**What needs to be done**
Restate the entries word for word, omitting nothing.

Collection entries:
━━━━━━━━━━━━━━━━━━━━

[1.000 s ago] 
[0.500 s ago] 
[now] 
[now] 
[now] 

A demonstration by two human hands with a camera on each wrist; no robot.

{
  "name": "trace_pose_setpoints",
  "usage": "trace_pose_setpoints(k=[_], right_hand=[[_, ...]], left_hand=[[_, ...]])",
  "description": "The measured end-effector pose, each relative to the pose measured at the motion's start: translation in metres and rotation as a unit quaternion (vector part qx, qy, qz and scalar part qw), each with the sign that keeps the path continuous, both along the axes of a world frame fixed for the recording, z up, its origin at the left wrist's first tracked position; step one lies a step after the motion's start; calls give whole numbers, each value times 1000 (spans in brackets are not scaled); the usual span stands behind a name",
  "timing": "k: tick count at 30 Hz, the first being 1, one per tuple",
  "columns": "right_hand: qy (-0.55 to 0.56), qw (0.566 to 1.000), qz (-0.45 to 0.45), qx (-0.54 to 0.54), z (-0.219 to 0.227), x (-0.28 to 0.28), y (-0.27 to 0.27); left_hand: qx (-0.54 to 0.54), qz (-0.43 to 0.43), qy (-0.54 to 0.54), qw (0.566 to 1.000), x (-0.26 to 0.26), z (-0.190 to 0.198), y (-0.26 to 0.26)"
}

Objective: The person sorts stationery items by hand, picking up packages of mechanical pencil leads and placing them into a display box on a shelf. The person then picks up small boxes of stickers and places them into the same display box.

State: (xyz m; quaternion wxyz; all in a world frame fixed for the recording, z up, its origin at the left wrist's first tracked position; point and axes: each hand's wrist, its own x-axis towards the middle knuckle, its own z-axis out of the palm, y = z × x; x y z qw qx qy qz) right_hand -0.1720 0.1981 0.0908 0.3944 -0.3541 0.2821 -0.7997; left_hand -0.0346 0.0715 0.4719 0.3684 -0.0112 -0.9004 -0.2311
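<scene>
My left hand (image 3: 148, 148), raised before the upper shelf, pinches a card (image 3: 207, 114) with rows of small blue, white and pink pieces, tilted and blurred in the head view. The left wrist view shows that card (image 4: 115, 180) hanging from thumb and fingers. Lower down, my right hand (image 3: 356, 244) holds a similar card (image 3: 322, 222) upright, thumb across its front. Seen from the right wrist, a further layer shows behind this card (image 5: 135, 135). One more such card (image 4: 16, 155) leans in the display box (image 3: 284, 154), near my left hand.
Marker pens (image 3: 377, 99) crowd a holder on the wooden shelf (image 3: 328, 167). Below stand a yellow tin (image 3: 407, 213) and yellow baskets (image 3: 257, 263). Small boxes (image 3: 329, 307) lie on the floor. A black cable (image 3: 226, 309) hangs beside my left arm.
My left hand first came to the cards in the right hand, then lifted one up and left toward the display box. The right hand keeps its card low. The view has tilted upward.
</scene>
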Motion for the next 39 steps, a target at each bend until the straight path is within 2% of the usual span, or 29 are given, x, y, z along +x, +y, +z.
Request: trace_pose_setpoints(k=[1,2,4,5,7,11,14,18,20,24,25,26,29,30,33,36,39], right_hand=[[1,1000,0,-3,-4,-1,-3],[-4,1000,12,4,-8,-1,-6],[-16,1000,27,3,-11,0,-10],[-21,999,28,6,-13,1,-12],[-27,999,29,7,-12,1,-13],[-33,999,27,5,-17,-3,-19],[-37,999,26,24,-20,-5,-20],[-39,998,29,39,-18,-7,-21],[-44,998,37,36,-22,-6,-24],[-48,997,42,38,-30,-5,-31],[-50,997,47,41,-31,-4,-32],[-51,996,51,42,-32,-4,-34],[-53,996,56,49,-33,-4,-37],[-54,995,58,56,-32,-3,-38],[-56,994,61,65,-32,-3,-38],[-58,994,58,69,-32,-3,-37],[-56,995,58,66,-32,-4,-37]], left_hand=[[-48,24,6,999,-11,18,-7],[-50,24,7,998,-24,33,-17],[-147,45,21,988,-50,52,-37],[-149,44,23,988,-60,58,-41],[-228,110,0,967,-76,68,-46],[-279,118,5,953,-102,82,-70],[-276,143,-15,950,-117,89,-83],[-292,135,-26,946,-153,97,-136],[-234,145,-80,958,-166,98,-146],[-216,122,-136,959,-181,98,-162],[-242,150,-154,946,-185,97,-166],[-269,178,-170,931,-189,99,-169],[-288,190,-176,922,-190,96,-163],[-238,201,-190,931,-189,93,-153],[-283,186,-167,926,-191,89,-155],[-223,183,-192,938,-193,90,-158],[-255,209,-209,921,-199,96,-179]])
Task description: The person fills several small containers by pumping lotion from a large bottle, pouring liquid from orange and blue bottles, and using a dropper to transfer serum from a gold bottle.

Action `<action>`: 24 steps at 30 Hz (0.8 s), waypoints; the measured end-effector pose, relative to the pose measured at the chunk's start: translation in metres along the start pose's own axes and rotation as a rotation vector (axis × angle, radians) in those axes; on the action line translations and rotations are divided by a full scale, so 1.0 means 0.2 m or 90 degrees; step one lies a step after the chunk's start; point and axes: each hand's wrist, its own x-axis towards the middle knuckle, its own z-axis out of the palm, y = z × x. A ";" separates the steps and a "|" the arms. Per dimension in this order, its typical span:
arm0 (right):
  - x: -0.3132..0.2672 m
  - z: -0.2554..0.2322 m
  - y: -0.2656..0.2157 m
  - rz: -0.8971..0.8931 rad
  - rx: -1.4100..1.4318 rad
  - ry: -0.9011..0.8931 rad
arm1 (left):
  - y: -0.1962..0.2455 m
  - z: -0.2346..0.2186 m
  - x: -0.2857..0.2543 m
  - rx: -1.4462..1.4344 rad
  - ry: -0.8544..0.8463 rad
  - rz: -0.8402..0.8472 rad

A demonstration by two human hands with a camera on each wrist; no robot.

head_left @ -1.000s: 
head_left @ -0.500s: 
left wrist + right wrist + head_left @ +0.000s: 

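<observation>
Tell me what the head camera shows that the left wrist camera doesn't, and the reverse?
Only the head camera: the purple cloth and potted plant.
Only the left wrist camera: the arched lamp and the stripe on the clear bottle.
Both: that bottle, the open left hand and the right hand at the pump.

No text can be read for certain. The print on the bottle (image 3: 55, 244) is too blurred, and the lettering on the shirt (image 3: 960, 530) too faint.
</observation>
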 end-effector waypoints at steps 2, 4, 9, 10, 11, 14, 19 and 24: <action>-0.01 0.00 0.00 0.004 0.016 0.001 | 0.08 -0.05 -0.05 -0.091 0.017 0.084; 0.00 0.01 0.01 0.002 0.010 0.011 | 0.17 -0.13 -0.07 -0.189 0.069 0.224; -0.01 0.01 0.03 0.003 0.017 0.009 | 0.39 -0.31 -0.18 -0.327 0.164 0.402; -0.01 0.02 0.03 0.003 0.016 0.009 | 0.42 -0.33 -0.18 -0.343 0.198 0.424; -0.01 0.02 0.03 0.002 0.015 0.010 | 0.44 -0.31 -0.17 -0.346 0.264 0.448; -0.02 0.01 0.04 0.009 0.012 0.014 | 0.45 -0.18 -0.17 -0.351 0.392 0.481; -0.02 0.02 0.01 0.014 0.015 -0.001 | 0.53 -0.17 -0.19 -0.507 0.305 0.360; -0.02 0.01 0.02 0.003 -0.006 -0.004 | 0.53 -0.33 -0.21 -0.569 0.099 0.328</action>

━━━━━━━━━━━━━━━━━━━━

**Answer space**
[1.000 s ago] 
[0.500 s ago] 
[now] 
[now] 
[now] 

A demonstration by two human hands with a camera on each wrist; no robot.

{
  "name": "trace_pose_setpoints",
  "usage": "trace_pose_setpoints(k=[_], right_hand=[[_, ...]], left_hand=[[_, ...]])",
  "description": "The measured end-effector pose, each relative to the pose measured at the motion's start: translation in metres and rotation as a unit quaternion (vector part qx, qy, qz and scalar part qw), each with the sign that keeps the path continuous, both along the axes of a world frame fixed for the recording, z up, its origin at the left wrist's first tracked position; step one lies a step after the motion's start; calls give whole numbers, each value times 1000 (spans in brackets are not scaled); the usual span stands behind a name",
  "timing": "k: tick count at 30 Hz, the first being 1, one per tuple",
  "columns": "right_hand: qy (-0.55 to 0.56), qw (0.566 to 1.000), qz (-0.45 to 0.45), qx (-0.54 to 0.54), z (-0.219 to 0.227), x (-0.28 to 0.28), y (-0.27 to 0.27); left_hand: qx (-0.54 to 0.54), qz (-0.43 to 0.43), qy (-0.54 to 0.54), qw (0.566 to 1.000), x (-0.26 to 0.26), z (-0.190 to 0.198), y (-0.26 to 0.26)"
}

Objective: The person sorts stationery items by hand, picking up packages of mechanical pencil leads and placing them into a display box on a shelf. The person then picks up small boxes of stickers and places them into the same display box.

State: (xyz m; quaternion wxyz; all in a world frame fixed for the recording, z up, its origin at the left wrist's first tracked position; point and axes: each hand's wrist, its own x-axis towards the middle knuckle, its own z-axis out of the palm, y = z × x; x y z qw qx qy qz) right_hand -0.1720 0.1981 0.0908 0.3944 -0.3541 0.2821 -0.7997; left_hand -0.0346 0.0715 0.4719 0.3684 -0.0112 -0.9004 -0.2311
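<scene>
My left hand (image 3: 148, 148), raised before the upper shelf, pinches a card (image 3: 207, 114) with rows of small blue, white and pink pieces, tilted and blurred in the head view. The left wrist view shows that card (image 4: 115, 180) hanging from thumb and fingers. Lower down, my right hand (image 3: 356, 244) holds a similar card (image 3: 322, 222) upright, thumb across its front. Seen from the right wrist, a further layer shows behind this card (image 5: 135, 135). One more such card (image 4: 16, 155) leans in the display box (image 3: 284, 154), near my left hand.
Marker pens (image 3: 377, 99) crowd a holder on the wooden shelf (image 3: 328, 167). Below stand a yellow tin (image 3: 407, 213) and yellow baskets (image 3: 257, 263). Small boxes (image 3: 329, 307) lie on the floor. A black cable (image 3: 226, 309) hangs beside my left arm.
My left hand first came to the cards in the right hand, then lifted one up and left toward the display box. The right hand keeps its card low. The view has tilted upward.
</scene>
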Motion for the next 39 steps, a target at each bend until the straight path is within 2% of the usual span, or 29 are given, x, y, z along +x, +y, +z.
Request: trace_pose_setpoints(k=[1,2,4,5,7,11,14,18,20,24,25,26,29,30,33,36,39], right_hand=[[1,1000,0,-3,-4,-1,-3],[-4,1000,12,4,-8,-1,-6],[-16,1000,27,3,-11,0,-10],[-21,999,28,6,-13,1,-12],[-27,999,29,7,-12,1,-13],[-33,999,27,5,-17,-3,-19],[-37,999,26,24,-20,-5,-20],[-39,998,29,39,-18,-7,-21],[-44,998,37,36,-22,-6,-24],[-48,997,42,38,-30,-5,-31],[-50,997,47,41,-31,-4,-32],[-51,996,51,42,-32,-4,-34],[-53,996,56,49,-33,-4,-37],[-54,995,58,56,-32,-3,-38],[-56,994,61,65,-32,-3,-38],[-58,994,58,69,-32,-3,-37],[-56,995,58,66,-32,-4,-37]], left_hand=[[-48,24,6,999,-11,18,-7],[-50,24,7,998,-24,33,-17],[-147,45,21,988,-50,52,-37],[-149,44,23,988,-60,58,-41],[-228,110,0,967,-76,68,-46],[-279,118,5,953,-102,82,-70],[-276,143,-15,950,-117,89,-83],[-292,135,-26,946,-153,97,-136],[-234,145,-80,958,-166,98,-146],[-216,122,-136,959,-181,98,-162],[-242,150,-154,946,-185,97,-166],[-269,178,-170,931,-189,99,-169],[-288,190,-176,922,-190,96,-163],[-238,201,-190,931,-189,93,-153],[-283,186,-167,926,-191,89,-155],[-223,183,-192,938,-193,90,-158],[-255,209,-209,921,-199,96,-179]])
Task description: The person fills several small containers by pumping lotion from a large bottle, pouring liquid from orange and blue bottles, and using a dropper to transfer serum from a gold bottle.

Action `<action>`: 24 steps at 30 Hz (0.8 s), waypoints; the measured end-effector pose, relative to the pose measured at the chunk's start: translation in metres along the start pose's own axes and rotation as a rotation vector (axis × angle, radians) in those axes; on the action line translations and rotations are divided by a full scale, so 1.0 means 0.2 m or 90 degrees; step one lies a step after the chunk's start; point and axes: each hand's wrist, its own x-axis towards the middle knuckle, its own z-axis out of the palm, y = z × x. A ";" separates the steps and a "|" the arms. Per dimension in this order, its typical span:
arm0 (right):
  - x: -0.3132..0.2672 m
  - z: -0.2554..0.2322 m
  - y: -0.2656..0.2157 m
  - rz: -0.8971..0.8931 rad
  - rx: -1.4100..1.4318 rad
  - ry: -0.9011..0.8931 rad
arm1 (left):
  - y: -0.1962..0.2455 m
  - z: -0.2346..0.2186 m
  - x: -0.2857..0.2543 m
  - rx: -1.4462..1.4344 rad
  - ry: -0.8544..0.8463 rad
  - rz: -0.8402..0.8472 rad

A demonstration by two human hands with a camera on each wrist; no robot.

head_left @ -1.000s: 
head_left @ -0.500s: 
left wrist + right wrist + head_left @ +0.000s: 

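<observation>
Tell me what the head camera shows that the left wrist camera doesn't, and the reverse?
Only the head camera: the purple cloth and potted plant.
Only the left wrist camera: the arched lamp and the stripe on the clear bottle.
Both: that bottle, the open left hand and the right hand at the pump.

No text can be read for certain. The print on the bottle (image 3: 55, 244) is too blurred, and the lettering on the shirt (image 3: 960, 530) too faint.
</observation>
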 end-effector waypoints at steps 2, 4, 9, 10, 11, 14, 19 and 24: <action>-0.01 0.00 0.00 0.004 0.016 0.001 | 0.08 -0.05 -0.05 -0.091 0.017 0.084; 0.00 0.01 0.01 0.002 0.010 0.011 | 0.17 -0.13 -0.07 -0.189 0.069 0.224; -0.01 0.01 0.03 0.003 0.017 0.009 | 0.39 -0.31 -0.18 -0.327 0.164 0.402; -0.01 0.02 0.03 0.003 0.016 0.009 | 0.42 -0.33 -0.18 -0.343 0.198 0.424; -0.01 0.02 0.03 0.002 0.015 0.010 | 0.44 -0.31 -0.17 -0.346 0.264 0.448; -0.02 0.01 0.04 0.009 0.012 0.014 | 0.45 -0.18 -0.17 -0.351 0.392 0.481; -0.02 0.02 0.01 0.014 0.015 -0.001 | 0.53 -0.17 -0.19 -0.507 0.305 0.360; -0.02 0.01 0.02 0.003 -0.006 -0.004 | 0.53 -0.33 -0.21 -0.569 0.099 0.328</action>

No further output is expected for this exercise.